実は昨年の夏には、フィンランドのアールト大学の研究者から「日本の銭湯について、インタビューさせてほしい」という話が僕のところにありました。
瀬川 フィンランド? どこで知ったんだ。
三浦 フィンランドに留学していている僕の友人の伝手でした。フィンランドにも「パブリック・サウナ」があるらしいんですけど、日本と同じように機能を家が持つようになって衰退していました。でも、それが今、再び増えているというんです。

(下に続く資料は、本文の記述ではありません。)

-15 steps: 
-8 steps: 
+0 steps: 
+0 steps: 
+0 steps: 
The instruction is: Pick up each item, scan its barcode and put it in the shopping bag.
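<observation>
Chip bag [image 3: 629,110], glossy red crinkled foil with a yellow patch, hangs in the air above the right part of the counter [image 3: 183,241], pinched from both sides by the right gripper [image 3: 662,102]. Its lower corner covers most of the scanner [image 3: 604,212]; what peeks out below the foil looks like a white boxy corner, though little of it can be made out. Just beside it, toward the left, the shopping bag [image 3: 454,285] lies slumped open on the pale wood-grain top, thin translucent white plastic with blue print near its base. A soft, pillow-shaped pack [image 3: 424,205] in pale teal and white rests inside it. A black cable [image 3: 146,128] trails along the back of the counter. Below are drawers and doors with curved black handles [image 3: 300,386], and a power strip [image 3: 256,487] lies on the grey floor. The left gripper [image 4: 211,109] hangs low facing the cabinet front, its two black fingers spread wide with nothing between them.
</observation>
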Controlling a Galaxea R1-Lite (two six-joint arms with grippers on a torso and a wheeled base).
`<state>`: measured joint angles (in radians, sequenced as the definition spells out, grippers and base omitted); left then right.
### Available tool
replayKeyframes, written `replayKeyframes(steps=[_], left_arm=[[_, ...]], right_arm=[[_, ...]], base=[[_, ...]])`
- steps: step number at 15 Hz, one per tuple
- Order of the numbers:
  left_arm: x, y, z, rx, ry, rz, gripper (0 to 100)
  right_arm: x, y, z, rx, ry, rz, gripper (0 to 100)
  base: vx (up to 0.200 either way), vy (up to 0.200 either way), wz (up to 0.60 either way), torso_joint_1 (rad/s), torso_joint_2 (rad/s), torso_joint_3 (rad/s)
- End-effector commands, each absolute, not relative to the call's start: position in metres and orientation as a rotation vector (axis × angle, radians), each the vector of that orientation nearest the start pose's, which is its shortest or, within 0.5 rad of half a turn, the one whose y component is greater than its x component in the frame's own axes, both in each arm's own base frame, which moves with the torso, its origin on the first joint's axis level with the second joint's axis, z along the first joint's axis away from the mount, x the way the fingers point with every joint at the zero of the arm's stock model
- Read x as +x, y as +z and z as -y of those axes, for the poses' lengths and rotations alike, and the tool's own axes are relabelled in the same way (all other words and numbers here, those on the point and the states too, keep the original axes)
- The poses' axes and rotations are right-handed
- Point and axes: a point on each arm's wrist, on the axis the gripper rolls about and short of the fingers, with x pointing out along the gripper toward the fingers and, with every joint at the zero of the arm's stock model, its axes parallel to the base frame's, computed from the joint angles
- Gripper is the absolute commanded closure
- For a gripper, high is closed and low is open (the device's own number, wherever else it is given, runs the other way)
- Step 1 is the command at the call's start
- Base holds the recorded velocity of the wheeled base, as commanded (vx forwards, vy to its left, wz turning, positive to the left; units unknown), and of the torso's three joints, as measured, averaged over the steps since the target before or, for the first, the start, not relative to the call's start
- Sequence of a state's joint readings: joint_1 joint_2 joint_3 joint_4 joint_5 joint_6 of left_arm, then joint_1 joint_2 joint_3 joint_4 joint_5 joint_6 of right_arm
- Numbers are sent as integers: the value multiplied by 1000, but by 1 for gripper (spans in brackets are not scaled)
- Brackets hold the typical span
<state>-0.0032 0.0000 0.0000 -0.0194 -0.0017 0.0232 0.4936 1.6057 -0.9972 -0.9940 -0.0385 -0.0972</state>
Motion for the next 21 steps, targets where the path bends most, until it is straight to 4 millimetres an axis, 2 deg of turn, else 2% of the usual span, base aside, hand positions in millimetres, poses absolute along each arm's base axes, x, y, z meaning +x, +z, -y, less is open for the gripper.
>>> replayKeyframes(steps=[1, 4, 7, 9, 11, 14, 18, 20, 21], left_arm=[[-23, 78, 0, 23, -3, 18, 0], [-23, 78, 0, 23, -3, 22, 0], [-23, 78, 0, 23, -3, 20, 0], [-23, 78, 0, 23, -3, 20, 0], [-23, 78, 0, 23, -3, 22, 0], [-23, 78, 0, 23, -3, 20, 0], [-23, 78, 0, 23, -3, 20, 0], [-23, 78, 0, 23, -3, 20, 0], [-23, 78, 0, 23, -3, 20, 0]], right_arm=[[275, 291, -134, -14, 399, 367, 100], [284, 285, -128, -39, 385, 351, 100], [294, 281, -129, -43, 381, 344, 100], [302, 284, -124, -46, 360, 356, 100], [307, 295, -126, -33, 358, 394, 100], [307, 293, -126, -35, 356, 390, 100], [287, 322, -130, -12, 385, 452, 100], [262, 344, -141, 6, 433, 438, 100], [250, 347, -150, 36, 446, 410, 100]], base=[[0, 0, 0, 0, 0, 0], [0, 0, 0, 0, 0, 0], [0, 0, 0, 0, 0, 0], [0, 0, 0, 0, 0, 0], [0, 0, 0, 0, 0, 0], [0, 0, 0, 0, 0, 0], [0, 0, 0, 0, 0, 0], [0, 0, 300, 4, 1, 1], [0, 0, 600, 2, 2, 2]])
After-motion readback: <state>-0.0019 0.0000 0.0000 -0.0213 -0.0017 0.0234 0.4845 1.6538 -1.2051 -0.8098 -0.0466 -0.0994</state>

背景には、日本と同じように都市化によるコミュニティーの分断をつなぎ直そう揺り戻しの動きがあります。若者がパブリック・サウナをアート活動に使ったりして、結構人が集まるようになっているそうです。「日本でも同じことが起きている」と耳にして、僕のところに話を聞きにきたというわけです。
その研究者も同じことを言っていました。銭湯もサウナも生活の動線上にあって、裸に近いフラットな状態で利用する場所です。日常にはそういう場所がなくなってきているから、コミュニティーとしてうまく機能させることが大切なんだと。
編集F そういえば、先日インタビューした介護事業者では、入浴だけのデイケア施設をつくったと言っていました。介護保険は使えるけど、まだ歩いて生活できる程度に元気な高齢者が、入浴だけしてみんなと話して帰っていく。その施設では介護保険が使えるので、介護事業者にとっても収入を確保できるという話を聞きました。銭湯をベースにそういうこともできそうですね。
三浦 いいですね。銭湯については、最近発見したことがあります。人々の記憶に残りやすいんですよ。
例えば、スウィングジャズの活動で「リンディーホップ」というダンスのイベントをやっているんですが、その言葉は誰も知らないから、どんなに話してもなかなか記憶に残らない。「越境リーダーシップ」という言葉も、まだ知らない人が多いですから記憶に残りにくい。
でもね、僕の銭湯の活動についてはみんな覚えていて、僕は「銭湯の人」「銭湯の仕掛人」という認識になっているんです。先日、タイに出張した時に知人と会ったんですけど、「三浦さん、タイには銭湯がないのに何で来たんですか」って…。
瀬川 銭湯にしか行っていない人に見られているわけね(笑)。越境リーダーシップのウェブサイトには、銭湯の話は載せていない?